People watching coastal inundation at Matakatia Bay near Little Manly on Whangaparaoa at high tide as cyclone Gabrielle hits New Zealand. Photo / Dean Purcell
Opinion by Mark Blackham
OPINION:
Weather hazard forecasting is better than it’s ever been. We knew this cyclone was coming at least five days before it hit. We had a good sense of the water coming with it. We understood what would happen to the water landing in some of the rivers and someof the catchments. We couldn’t stop the weather, but we knew enough to get ourselves and precious movable things out of the way.
Yet, it is apparent that we didn’t get sufficiently out of the way. For this, the authorities must shoulder the blame as authorities are extraordinarily poor at a central part of their job – the science of communication.
In response to this criticism, politicians and bureaucrats will claim they made every effort. And they did, but the effort was almost incredibly dumb.
They did not account for prevailing public scepticism and emergency weariness, nor the cry-wolf effect of the long run-up of warnings. They presented warnings in earnestly dull officialese, and without facts to help people make decisions. They made over-generalised recommendations to stay at home or evacuate.
Let’s look at those more closely.
The warnings took no account of the context. There has been a long history of over-warning about hazards that didn’t eventuate. A study my company did in 2017 found that people are more likely to disbelieve future warnings when disaster did not eventuate from earlier warnings.
The Gabrielle warnings immediately followed the mess-up over the Auckland Anniversary weekend floods.
When Wayne Brown renewed the State of Emergency for another seven days and said “prepare for the worst” it looked to almost all of us that he was over-compensating for under-warning about Auckland.
The warnings started at least as early as Thursday, February 9.
TV1 News reported that the cyclone would “bullseye” the upper North Island on Sunday and Monday.
On Friday, a prescient article in the NZ Herald reported predictions of one of the worst storms ever to hit New Zealand. The story forecast extensive damage over five days from 300mm of rain and 150 km/h winds. People were warned to stock up on supplies.

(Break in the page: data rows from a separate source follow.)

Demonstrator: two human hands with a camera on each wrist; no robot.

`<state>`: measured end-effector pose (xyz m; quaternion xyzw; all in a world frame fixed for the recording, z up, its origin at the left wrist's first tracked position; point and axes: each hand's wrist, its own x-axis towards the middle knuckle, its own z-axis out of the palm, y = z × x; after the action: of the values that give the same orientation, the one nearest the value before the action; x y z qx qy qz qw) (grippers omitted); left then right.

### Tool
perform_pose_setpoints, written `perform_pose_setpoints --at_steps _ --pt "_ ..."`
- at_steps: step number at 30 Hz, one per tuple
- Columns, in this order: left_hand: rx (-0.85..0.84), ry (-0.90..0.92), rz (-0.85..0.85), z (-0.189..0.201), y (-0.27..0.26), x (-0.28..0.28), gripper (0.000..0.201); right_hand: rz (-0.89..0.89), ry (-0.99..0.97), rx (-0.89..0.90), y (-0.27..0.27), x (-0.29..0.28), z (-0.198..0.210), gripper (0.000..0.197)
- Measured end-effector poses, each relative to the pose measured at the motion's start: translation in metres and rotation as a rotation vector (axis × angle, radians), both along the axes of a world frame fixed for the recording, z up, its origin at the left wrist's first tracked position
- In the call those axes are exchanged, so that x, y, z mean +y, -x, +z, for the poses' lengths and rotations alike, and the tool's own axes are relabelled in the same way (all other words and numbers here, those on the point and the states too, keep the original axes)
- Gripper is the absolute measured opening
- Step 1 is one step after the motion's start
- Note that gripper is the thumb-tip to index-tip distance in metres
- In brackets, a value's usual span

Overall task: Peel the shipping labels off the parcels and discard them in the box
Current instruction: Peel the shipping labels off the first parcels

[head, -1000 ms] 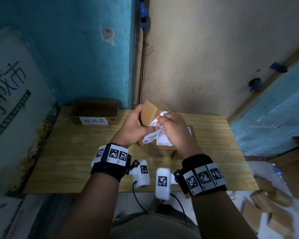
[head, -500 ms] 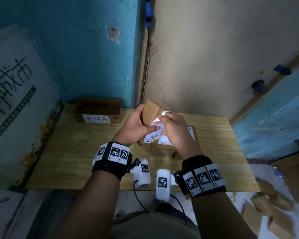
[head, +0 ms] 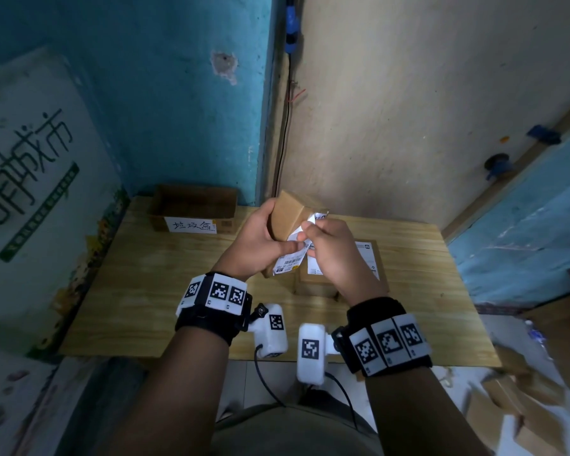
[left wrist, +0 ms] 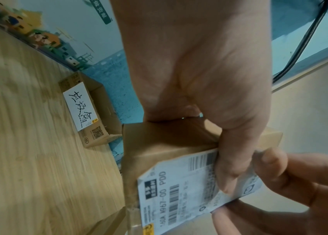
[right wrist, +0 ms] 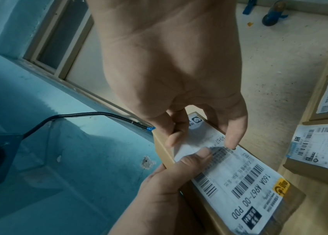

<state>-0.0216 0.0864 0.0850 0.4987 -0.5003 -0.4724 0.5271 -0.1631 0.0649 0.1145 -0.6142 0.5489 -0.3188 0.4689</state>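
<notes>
My left hand (head: 270, 235) grips a small brown cardboard parcel (head: 285, 217) held tilted above the table, its thumb pressing on the white shipping label (head: 288, 263). My right hand (head: 310, 230) pinches the label's upper end, which curls away from the cardboard. In the right wrist view the right hand (right wrist: 201, 139) holds the lifted end of the label (right wrist: 249, 182) between thumb and fingers. The left wrist view shows the left hand (left wrist: 209, 135) round the parcel (left wrist: 159, 143). The open discard box (head: 191, 209), with a handwritten white tag, stands at the table's back left.
Further labelled parcels (head: 366, 258) lie on the wooden table (head: 145, 291) under my hands, also seen as parcels (right wrist: 320, 146) in the right wrist view. Walls close off the back and left. Loose cardboard boxes (head: 524, 406) lie on the floor at the right.
Both hands keep their hold on the parcel and the label in nearly the same place. The view has shifted slightly.
</notes>
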Motion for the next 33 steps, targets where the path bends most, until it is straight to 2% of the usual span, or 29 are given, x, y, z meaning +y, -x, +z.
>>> perform_pose_setpoints --at_steps 16,33 --pt "0.055 -0.005 -0.026 0.0017 -0.0013 0.001 0.061 -0.01 -0.018 0.007 -0.0019 0.0019 0.0046 0.042" --pt "0.033 -0.015 -0.008 -0.0011 -0.005 -0.0041 0.06 0.006 -0.043 0.041 -0.007 -0.0007 0.0098 0.042"
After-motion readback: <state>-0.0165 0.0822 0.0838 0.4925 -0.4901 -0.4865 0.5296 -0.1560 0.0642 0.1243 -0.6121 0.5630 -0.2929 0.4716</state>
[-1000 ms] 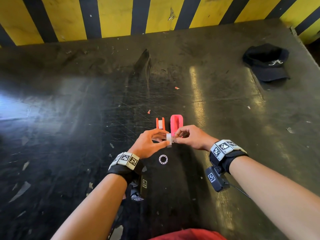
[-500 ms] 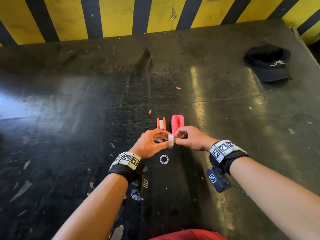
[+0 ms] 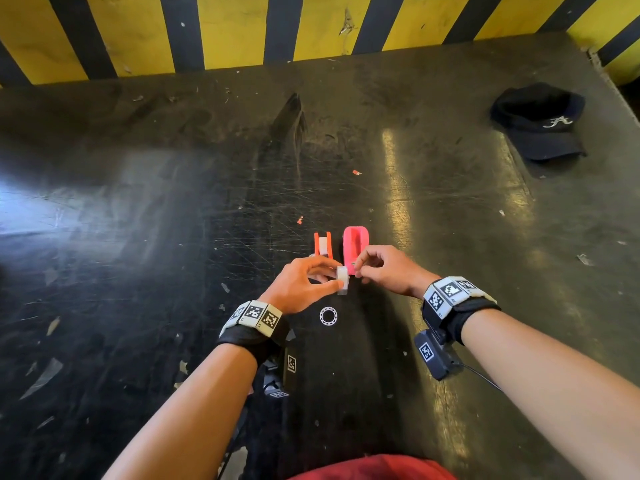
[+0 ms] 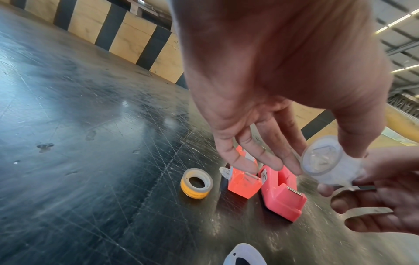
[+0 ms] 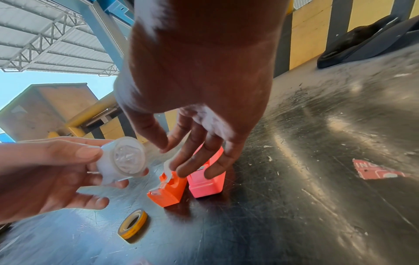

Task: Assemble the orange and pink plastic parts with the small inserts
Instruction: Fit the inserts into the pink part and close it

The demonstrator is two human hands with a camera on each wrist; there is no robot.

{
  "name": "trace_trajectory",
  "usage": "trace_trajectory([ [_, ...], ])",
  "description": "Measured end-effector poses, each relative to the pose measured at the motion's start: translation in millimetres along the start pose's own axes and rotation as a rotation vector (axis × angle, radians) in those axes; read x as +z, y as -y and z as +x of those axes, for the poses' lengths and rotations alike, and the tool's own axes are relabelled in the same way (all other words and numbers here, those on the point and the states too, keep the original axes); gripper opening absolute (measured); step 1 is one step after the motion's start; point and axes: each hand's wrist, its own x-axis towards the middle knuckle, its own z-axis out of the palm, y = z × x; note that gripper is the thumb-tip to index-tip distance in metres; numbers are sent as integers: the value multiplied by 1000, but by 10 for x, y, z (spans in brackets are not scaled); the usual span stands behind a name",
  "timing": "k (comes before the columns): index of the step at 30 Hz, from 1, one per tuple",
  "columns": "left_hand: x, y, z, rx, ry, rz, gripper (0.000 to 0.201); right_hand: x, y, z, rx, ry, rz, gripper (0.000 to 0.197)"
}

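An orange tape dispenser (image 3: 323, 245) with a white roll inside and an empty pink dispenser (image 3: 355, 242) stand side by side on the dark table (image 3: 173, 237). Just in front of them my left hand (image 3: 337, 277) pinches a small clear, wrapped tape roll (image 3: 342, 278) (image 4: 322, 157) (image 5: 123, 157) between thumb and fingers, above the table. My right hand (image 3: 360, 270) hovers beside the roll with fingers loosely curled and holds nothing that shows. A yellowish tape roll (image 4: 196, 182) (image 5: 133, 224) lies left of the orange dispenser (image 4: 243, 184). A white ring (image 3: 328, 315) lies near my left wrist.
A black cap (image 3: 540, 121) lies at the table's far right. A yellow and black striped wall (image 3: 311, 26) borders the far edge. Small scraps, including a red paper piece (image 5: 376, 170), are scattered over the scratched surface.
Both hands were on the clear roll. Now my right hand has drawn a little to the right, off the roll, and my left hand holds it alone.
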Motion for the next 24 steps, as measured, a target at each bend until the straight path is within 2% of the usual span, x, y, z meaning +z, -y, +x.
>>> trace_trajectory([
  [3,-36,-31,30,2,-32,8,35,-62,-92,95,-3,-140,-133,24],
  [4,-50,-37,51,1,-46,2,33,-84,-123,134,10,-143,-166,39],
  [7,-103,-53,131,7,-65,-37,32,-128,-202,269,51,-52,-336,103],
  [8,-121,-48,163,14,-71,-46,33,-131,-214,313,59,-24,-386,120],
  [10,-161,-54,223,28,-84,-41,33,-118,-238,409,56,14,-487,138],
  [13,-205,-75,309,25,-92,-40,32,-64,-240,520,44,19,-609,143],
  [18,-227,-90,413,26,-81,-24,36,-4,-259,591,25,-77,-583,124],
  [24,-211,-144,443,60,-35,24,36,38,-306,373,-164,-104,-460,121],
])
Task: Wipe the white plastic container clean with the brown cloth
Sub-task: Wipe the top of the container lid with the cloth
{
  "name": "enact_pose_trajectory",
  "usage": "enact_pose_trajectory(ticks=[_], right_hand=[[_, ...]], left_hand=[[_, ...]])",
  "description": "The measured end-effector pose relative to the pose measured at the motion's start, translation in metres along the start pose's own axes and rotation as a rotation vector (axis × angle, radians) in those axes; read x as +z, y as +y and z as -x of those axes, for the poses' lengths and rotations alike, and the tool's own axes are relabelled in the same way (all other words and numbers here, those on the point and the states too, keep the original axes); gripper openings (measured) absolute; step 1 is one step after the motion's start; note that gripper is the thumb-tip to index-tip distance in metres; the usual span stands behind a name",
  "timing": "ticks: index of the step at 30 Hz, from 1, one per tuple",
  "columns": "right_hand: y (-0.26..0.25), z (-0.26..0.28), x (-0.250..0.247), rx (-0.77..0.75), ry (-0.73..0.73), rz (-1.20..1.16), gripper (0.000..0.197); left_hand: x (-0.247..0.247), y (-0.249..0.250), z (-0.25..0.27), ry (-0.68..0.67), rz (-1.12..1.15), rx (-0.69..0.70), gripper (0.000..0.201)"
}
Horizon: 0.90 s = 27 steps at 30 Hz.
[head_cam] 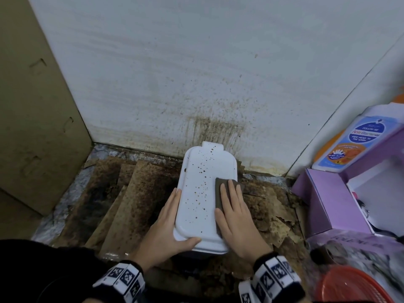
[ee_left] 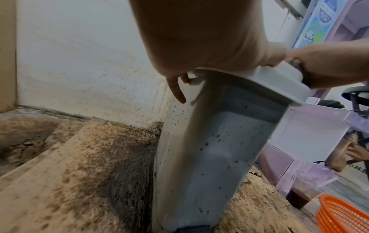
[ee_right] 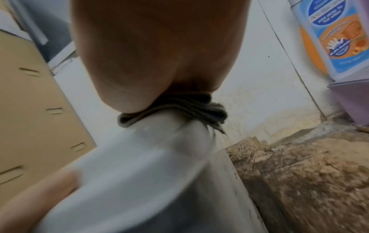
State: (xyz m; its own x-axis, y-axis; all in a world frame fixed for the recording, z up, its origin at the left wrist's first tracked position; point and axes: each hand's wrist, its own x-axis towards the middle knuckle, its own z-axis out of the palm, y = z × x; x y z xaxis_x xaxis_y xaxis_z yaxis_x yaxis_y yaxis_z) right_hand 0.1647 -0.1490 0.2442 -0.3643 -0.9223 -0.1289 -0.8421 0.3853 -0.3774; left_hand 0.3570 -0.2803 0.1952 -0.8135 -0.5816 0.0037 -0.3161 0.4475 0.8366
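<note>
The white plastic container (head_cam: 196, 206) stands upright on stained paper, its lid dotted with brown spots. My left hand (head_cam: 172, 219) grips its near left side, fingers along the side and thumb (head_cam: 190, 240) curled over the lid's near edge. My right hand (head_cam: 234, 206) lies flat with straight fingers on the brown cloth (head_cam: 218, 191), pressing it onto the right part of the lid. In the left wrist view the container's (ee_left: 209, 149) spotted side wall shows. The right wrist view shows the folded cloth (ee_right: 179, 108) squeezed between my palm and the lid (ee_right: 129, 173).
A stained white wall (head_cam: 196, 73) rises just behind the container. A cardboard box (head_cam: 32, 117) stands at the left. At the right are a purple box (head_cam: 332, 204), a wash bottle (head_cam: 354, 143), an orange basket (head_cam: 349, 287) and a cup of dark liquid (ee_left: 303, 193). Soiled paper sheets (head_cam: 122, 204) cover the surface.
</note>
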Motion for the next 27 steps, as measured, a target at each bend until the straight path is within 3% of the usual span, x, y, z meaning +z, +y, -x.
enact_pose_trajectory(ticks=[7, 12, 19, 23, 27], right_hand=[[0.025, -0.078, -0.032, 0.028, -0.137, -0.061, 0.069], [0.033, -0.091, -0.039, 0.013, -0.129, -0.183, 0.073], [0.023, -0.04, -0.015, -0.017, 0.019, -0.336, 0.069], [0.009, 0.009, 0.006, -0.057, 0.12, -0.283, 0.063], [-0.007, 0.037, 0.014, -0.026, 0.124, -0.232, 0.066]], left_hand=[[-0.001, 0.003, -0.003, -0.004, 0.013, -0.005, 0.127], [-0.001, 0.003, -0.002, -0.011, 0.03, -0.003, 0.126], [-0.001, 0.002, -0.001, 0.0, 0.021, -0.001, 0.128], [0.002, 0.001, 0.001, 0.007, 0.013, 0.012, 0.127], [0.004, -0.002, 0.001, 0.015, 0.021, 0.012, 0.127]])
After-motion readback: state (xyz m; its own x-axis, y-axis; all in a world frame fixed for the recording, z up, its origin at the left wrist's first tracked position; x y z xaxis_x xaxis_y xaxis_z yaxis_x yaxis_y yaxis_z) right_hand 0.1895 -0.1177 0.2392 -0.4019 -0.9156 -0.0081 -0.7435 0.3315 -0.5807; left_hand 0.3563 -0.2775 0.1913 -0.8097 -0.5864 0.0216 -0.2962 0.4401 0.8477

On Saturday, RNZ reported that people in Northland and Coromandel should “self-evacuate” ahead of the cyclone hitting that night. People did react. The NZ Herald reported on supermarket queues and empty shelves. Managers of infrastructure and commercial and public facilities closed up, closed down, and protected equipment.
Only, the storm didn’t hit. It wasn’t until Sunday night that the Far North experienced gale-force winds and rain, which caused slips, fallen trees, and power cuts. Whangārei had 348mm of rain in 24 hours. This was bad weather for summer but, still, nothing extraordinary.
The early start to warnings about Gabrielle began to have the reverse psychological effect. Kate Hawkesby spoke for many when she said on Monday, February 13: “I’m just wondering where this cyclone is?” She was castigated by the clever-set, but this didn’t change the discrepancy between what authorities were saying and what people were experiencing.
When the cyclone hit on Monday, with a force and breadth barely experienced in living memory, we were prepared… but we weren’t prepared. People were still in homes where floodwater reached almost the peak of their roofs, or that were destroyed or damaged by slips. Cars and trucks were travelling on the roads. Power, phone and facilities were damaged, with no fuel and material stored so they could be restarted.
Examining the delivery of the warnings in the days prior to Monday, February 13, I cannot discern anything commensurate with the extraordinary scale of the cyclone impact.
The words, tone and demeanour of politicians and authorities was flat, careful, and predictable. In a press conference on Thursday, February 9, Prime Minister Chris Hipkins ran through the obvious preparations people could make. This liturgy was recited endlessly by authorities over the following days. No one deviated from the script in content or tone.
Someone needed to.
People take their communication cues from delivery more than content. The warnings of the worst storm this century were delivered by people who appeared to have no sense that this was actually the case, or of the extraordinary nature of such a thing.
Studies of hazard warnings show that people need information that gives them a sense of what to expect. I don’t know what 300mm of water looks like, but I know, or can imagine what rivers breaking banks and flooded streets look like.
The studies also show that people need specific advice, not broad generalisations. Advice to stay at home or self-evacuate are not useful unless they are accompanied by information about thresholds at which this should occur (such as wind and rain levels), and precisely where to go and what is available there.
Experts have been saying that New Zealand should prepare for more of this sort of weather. In that case, we all have a responsibility then to learn how to prepare, react and cope.
Authorities must now school up on how to discern the difference between bad weather and emergency weather, and act and warn accordingly.
Mark Blackham is a director of BlacklandPR, a Wellington-based public relations consultancy.